[[ MATERIAL PROVIDED, beginning ]]

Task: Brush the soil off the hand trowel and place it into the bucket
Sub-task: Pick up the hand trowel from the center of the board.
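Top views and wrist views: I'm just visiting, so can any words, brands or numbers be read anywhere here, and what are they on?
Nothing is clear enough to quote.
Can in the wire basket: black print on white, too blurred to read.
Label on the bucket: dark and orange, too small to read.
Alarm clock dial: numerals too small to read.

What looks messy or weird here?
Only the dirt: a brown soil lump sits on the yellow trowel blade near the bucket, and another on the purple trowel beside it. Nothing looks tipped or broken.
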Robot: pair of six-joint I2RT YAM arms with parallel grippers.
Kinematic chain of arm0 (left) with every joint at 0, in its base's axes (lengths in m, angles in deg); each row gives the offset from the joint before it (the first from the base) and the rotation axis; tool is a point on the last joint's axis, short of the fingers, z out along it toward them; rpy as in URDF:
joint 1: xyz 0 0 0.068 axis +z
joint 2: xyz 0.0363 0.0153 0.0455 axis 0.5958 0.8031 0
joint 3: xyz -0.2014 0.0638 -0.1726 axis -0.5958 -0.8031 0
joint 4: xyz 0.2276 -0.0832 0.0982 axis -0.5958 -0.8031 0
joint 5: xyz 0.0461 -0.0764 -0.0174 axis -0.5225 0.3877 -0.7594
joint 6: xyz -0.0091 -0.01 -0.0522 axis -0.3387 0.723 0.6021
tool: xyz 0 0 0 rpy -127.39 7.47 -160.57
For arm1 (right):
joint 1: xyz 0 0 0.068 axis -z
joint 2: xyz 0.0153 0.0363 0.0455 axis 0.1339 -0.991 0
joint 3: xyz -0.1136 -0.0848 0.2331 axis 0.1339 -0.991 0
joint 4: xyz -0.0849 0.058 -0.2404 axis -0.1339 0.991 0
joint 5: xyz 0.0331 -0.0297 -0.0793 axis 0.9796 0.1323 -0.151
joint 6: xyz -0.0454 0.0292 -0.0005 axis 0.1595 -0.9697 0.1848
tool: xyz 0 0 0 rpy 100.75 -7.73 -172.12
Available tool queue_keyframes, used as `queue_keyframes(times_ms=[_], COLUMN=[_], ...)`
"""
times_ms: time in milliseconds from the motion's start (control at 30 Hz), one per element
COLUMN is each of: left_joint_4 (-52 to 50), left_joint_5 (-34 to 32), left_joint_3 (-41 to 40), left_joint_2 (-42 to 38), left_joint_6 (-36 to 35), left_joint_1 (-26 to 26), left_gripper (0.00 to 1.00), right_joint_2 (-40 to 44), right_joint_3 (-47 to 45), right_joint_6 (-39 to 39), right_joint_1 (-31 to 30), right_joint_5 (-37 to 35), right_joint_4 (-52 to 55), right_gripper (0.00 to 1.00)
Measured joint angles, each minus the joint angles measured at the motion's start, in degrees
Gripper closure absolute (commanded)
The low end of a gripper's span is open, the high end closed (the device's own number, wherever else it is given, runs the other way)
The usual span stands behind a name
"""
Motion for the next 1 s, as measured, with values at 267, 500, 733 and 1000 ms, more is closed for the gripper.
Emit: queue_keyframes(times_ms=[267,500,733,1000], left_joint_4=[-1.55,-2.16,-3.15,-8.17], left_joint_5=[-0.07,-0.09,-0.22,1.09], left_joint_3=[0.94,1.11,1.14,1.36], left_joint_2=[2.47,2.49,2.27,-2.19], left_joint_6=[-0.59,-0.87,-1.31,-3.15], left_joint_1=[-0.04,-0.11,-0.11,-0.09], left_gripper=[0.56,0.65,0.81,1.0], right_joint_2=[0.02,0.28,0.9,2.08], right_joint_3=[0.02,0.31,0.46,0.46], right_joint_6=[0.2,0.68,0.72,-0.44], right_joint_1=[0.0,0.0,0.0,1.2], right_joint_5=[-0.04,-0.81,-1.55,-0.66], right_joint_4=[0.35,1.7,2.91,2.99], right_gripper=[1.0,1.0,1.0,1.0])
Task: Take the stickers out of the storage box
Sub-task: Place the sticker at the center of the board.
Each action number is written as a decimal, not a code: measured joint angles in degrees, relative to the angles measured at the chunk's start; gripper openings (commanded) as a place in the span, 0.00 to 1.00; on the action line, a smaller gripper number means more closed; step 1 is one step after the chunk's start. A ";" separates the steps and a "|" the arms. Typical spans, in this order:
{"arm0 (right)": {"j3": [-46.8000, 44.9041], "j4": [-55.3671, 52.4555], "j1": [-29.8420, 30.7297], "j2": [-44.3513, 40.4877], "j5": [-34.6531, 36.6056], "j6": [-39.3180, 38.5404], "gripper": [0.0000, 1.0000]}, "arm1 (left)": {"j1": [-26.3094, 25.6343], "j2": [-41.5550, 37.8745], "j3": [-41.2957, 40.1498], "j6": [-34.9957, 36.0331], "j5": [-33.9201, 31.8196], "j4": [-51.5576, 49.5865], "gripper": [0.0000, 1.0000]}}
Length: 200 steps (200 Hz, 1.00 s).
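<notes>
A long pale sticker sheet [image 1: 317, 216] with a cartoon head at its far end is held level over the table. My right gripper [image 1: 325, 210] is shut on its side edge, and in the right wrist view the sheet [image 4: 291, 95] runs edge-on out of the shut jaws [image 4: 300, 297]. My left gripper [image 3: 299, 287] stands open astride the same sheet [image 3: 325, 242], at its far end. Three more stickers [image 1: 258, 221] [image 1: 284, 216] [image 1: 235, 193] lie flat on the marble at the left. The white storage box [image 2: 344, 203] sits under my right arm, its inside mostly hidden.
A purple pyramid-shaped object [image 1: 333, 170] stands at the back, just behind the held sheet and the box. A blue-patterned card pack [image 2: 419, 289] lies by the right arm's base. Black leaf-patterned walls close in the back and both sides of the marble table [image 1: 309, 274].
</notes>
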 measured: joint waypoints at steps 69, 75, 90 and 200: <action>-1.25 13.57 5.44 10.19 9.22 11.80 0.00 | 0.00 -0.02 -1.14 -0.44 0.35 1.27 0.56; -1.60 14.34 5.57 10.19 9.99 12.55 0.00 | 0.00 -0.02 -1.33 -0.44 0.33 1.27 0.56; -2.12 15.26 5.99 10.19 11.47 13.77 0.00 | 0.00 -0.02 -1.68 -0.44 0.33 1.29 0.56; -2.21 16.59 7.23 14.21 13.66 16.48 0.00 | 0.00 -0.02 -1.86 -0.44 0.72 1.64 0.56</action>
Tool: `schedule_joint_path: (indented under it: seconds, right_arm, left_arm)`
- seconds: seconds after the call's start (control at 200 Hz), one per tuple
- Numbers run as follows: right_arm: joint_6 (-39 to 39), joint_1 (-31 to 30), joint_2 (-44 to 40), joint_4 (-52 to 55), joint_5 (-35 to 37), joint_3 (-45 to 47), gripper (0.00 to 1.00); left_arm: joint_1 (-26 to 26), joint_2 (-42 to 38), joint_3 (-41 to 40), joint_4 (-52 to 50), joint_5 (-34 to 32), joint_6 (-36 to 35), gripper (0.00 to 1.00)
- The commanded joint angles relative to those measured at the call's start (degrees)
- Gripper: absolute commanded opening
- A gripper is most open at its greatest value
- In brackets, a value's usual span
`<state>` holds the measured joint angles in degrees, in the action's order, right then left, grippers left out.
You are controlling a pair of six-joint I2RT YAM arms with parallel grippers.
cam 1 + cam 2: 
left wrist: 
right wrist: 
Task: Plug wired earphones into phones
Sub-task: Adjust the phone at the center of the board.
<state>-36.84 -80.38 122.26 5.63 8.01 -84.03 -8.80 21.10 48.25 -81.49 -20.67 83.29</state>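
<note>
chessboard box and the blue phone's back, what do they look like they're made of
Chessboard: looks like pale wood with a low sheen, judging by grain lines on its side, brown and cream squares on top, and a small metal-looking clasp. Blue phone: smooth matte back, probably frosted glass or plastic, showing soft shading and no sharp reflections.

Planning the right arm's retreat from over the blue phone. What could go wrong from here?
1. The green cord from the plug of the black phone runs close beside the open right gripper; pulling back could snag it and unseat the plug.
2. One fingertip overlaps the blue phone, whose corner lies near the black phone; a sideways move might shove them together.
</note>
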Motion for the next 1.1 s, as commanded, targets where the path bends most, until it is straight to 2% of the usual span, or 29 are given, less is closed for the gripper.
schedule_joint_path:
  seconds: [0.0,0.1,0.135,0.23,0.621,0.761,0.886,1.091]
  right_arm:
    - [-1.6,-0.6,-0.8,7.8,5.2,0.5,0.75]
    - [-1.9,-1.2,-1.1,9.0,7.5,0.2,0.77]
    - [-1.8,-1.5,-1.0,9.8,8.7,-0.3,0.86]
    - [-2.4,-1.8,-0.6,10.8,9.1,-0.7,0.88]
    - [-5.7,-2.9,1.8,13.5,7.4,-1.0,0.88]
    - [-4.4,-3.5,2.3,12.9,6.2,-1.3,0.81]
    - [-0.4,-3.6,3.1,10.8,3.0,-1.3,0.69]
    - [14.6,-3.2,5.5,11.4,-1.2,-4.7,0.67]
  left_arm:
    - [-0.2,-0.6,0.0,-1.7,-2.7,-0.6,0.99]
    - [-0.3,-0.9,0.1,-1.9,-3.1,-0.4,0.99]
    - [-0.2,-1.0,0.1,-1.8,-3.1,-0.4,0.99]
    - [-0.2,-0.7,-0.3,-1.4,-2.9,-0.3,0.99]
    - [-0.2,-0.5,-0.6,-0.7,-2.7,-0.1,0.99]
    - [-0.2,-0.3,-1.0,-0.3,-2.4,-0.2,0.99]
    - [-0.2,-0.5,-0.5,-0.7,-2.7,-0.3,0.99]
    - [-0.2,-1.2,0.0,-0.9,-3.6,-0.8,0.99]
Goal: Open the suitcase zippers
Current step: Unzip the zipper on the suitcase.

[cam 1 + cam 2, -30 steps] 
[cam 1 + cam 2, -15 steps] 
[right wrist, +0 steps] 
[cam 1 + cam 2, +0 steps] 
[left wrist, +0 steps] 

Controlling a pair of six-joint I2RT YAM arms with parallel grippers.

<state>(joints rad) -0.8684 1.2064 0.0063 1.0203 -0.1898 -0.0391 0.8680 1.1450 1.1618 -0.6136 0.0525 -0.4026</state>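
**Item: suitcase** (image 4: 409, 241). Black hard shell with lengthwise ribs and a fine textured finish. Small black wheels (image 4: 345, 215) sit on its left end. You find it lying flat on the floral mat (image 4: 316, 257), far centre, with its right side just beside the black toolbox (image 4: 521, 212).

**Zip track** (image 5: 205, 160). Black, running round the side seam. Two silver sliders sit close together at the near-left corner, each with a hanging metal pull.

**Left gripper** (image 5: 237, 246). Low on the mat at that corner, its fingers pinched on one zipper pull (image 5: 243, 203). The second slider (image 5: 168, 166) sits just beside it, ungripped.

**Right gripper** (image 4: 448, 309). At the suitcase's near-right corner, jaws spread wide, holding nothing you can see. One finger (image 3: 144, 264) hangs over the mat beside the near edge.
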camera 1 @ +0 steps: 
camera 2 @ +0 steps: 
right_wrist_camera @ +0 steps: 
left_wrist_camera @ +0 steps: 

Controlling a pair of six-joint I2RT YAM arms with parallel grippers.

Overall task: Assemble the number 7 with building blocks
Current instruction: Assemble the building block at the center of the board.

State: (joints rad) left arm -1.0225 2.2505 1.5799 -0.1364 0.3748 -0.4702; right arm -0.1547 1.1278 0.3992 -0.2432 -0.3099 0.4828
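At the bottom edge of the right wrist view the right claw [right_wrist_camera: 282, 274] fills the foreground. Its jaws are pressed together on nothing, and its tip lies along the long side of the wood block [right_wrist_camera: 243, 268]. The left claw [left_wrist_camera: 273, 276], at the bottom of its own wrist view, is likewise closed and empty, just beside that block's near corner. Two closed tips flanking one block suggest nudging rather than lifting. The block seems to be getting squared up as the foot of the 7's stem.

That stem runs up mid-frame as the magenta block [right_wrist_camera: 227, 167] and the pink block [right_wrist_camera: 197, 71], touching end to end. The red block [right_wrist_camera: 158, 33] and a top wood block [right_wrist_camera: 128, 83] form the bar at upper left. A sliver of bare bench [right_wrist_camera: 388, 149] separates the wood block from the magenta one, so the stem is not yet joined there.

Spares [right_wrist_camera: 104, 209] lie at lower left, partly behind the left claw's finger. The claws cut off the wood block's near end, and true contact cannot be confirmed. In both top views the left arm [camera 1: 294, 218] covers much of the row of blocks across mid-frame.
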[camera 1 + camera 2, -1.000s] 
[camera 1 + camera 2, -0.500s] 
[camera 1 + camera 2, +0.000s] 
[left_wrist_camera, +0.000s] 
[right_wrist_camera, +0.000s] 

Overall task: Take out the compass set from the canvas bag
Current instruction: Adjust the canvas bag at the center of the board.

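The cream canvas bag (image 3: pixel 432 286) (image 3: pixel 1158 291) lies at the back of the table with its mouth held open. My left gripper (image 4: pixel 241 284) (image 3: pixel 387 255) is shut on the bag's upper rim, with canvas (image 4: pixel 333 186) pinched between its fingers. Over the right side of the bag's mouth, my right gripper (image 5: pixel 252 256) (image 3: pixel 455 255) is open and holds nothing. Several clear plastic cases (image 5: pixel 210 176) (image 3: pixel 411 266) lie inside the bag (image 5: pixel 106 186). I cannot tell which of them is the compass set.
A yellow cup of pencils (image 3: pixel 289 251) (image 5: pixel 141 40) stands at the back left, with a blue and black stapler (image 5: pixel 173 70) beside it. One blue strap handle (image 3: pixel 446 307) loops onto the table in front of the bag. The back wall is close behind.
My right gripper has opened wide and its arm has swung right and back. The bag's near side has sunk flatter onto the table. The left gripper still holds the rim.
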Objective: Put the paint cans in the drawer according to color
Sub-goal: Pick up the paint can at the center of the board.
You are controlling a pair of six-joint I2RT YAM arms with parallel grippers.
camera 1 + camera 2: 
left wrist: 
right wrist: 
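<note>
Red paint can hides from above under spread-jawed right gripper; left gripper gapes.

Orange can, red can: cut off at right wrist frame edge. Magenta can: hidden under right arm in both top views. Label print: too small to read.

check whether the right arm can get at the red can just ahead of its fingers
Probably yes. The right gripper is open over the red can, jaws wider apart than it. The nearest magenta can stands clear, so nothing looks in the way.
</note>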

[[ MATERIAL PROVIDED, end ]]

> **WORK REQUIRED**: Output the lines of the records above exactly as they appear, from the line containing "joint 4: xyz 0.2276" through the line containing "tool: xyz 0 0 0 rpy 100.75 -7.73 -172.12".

> **OUTPUT FOR THIS TASK**:
joint 4: xyz 0.2276 -0.0832 0.0982 axis -0.5958 -0.8031 0
joint 5: xyz 0.0461 -0.0764 -0.0174 axis -0.5225 0.3877 -0.7594
joint 6: xyz -0.0091 -0.01 -0.0522 axis -0.3387 0.723 0.6021
tool: xyz 0 0 0 rpy -127.39 7.47 -160.57
For arm1 (right):
joint 1: xyz 0 0 0.068 axis -z
joint 2: xyz 0.0153 0.0363 0.0455 axis 0.1339 -0.991 0
joint 3: xyz -0.1136 -0.0848 0.2331 axis 0.1339 -0.991 0
joint 4: xyz -0.0849 0.058 -0.2404 axis -0.1339 0.991 0
joint 5: xyz 0.0331 -0.0297 -0.0793 axis 0.9796 0.1323 -0.151
joint 6: xyz -0.0454 0.0292 -0.0005 axis 0.1595 -0.9697 0.1848
tool: xyz 0 0 0 rpy 100.75 -7.73 -172.12

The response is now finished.